How Copilot Is Transforming Leadership In The Age Of AI

In the current fast-paced technological environment, artificial intelligence (AI) has transcended its role as a mere tool and has become a vital partner in fostering innovation and enhancing productivity. A significant development in this field is the emergence of AI-driven assistants such as Copilot. Originally created to aid in coding, writing, and data analysis, Copilot is now transforming the operational methods of leaders across diverse industries, providing novel approaches to leadership, collaboration, and decision-making.

At its essence, Copilot is an artificial intelligence-based platform created by organizations such as Microsoft and GitHub. It utilizes machine learning algorithms to support users across various tasks by offering immediate suggestions, automating repetitive processes, and boosting overall productivity. In the realm of leadership, Copilot transcends mere task optimization; it transforms the way leaders engage with data, oversee teams, and formulate strategic decisions.

Enhanced Decision-Making

One of the most significant impacts of Copilot on leadership is its capacity to enable leaders to make data-driven decisions with remarkable speed and precision. In the past, leaders often depended on lengthy data analysis and forecasting processes to arrive at informed conclusions. In contrast, Copilot can analyze extensive datasets in mere seconds, bringing to light trends, patterns, and insights that might otherwise remain hidden. This capability empowers leaders to adapt to evolving situations promptly and efficiently, ensuring they maintain a competitive edge.
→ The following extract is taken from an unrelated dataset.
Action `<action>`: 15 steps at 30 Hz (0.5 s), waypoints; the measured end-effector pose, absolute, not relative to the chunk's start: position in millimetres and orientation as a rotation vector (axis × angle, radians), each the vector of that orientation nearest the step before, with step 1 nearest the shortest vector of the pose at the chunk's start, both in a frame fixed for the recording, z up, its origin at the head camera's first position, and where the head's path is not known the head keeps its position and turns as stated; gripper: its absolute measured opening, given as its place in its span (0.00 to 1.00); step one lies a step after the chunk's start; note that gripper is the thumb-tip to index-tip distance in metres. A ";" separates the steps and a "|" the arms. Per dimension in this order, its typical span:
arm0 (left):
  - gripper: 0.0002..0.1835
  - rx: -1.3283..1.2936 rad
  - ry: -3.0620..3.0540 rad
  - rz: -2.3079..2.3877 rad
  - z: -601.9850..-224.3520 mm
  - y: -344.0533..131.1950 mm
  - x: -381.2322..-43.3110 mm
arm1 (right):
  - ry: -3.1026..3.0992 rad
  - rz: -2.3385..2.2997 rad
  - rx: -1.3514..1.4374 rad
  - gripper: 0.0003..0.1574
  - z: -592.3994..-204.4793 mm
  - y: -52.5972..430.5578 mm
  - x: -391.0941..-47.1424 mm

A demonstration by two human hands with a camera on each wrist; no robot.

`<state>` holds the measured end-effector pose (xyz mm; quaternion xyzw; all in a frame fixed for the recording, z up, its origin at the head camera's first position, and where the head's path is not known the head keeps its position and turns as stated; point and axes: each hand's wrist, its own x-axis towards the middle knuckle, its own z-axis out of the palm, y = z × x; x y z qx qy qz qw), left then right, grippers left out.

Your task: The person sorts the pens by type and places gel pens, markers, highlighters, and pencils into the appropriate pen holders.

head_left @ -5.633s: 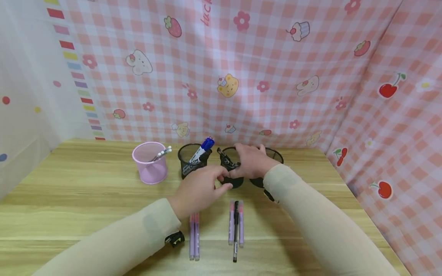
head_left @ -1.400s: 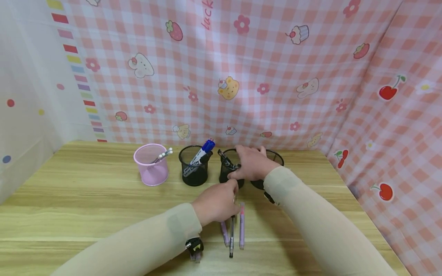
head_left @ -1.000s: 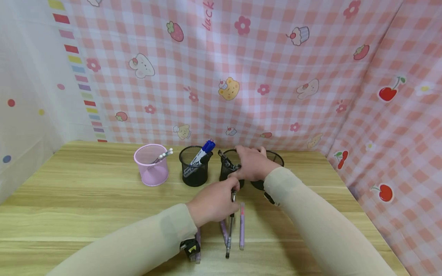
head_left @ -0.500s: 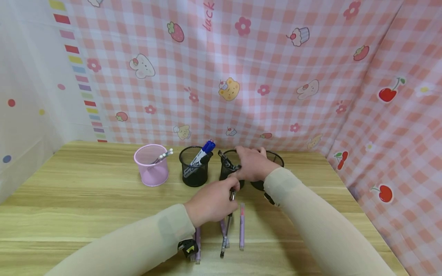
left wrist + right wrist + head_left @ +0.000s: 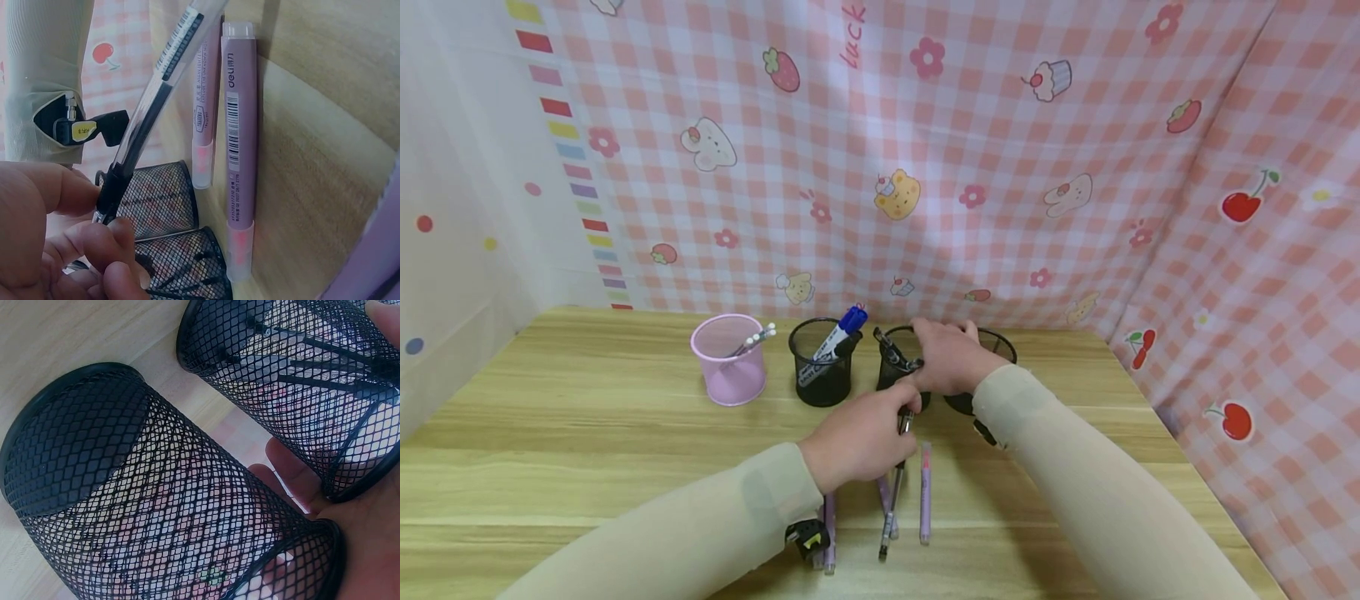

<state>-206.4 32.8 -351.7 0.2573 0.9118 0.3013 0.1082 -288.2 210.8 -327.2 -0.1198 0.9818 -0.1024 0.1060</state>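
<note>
Showing a clear, labelled barrel (image 5: 143, 125), the pen (image 5: 154, 100) is pinched by left fingers (image 5: 103, 244); right fingers (image 5: 292, 467) grip a mesh cup (image 5: 250, 400).

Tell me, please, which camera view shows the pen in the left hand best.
The left wrist view: the pen appears large, with its clear barrel and label visible, though its upper end leaves the frame. The head view shows it smaller, partly covered by the left hand. The right wrist view does not show it.

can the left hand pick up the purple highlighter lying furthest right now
Probably not yet: the purple highlighter lies close by with nothing seen on top, but the left hand pinches a pen, which it would likely have to release first.
</note>
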 end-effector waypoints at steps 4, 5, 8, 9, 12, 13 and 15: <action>0.20 0.770 2.684 0.903 -349.9 32.5 -206.4 | 2.897 -0.303 -0.354 0.66 -327.7 210.7 -288.4; 0.20 0.773 2.684 0.907 -349.6 32.4 -206.3 | 2.898 -0.304 -0.353 0.65 -327.9 210.6 -288.5; 0.19 0.780 2.684 0.913 -348.8 32.1 -206.0 | 2.895 -0.308 -0.350 0.65 -327.8 210.5 -288.5; 0.19 0.780 2.685 0.912 -348.5 32.0 -205.9 | 2.894 -0.310 -0.348 0.66 -327.7 210.5 -288.4; 0.19 0.781 2.685 0.916 -347.9 31.7 -205.5 | 2.891 -0.314 -0.348 0.67 -327.4 210.4 -288.3; 0.19 0.780 2.684 0.918 -347.7 31.6 -205.4 | 2.892 -0.312 -0.347 0.67 -327.4 210.4 -288.4; 0.19 0.777 2.684 0.920 -347.6 31.4 -205.4 | 2.894 -0.308 -0.347 0.67 -327.6 210.5 -288.9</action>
Augmented Collaboration and Communication

AI tools such as Copilot enhance collaborative efficiency. Leaders can assign routine tasks to AI, allowing them to concentrate on strategic discussions and innovative problem-solving. The natural language processing features of Copilot facilitate clearer communication between leaders and their teams, promoting a shared understanding among all members. This ultimately cultivates improved team alignment and contributes to a more unified working atmosphere.

Personalized Leadership

The insights generated by Copilot, powered by artificial intelligence, enable leaders to gain a deeper understanding of their teams. By analyzing employee data, Copilot assists in pinpointing strengths, weaknesses, and opportunities for growth. This information empowers leaders to tailor their leadership approach, aligning it with the specific needs of each team member and promoting a culture of ongoing development.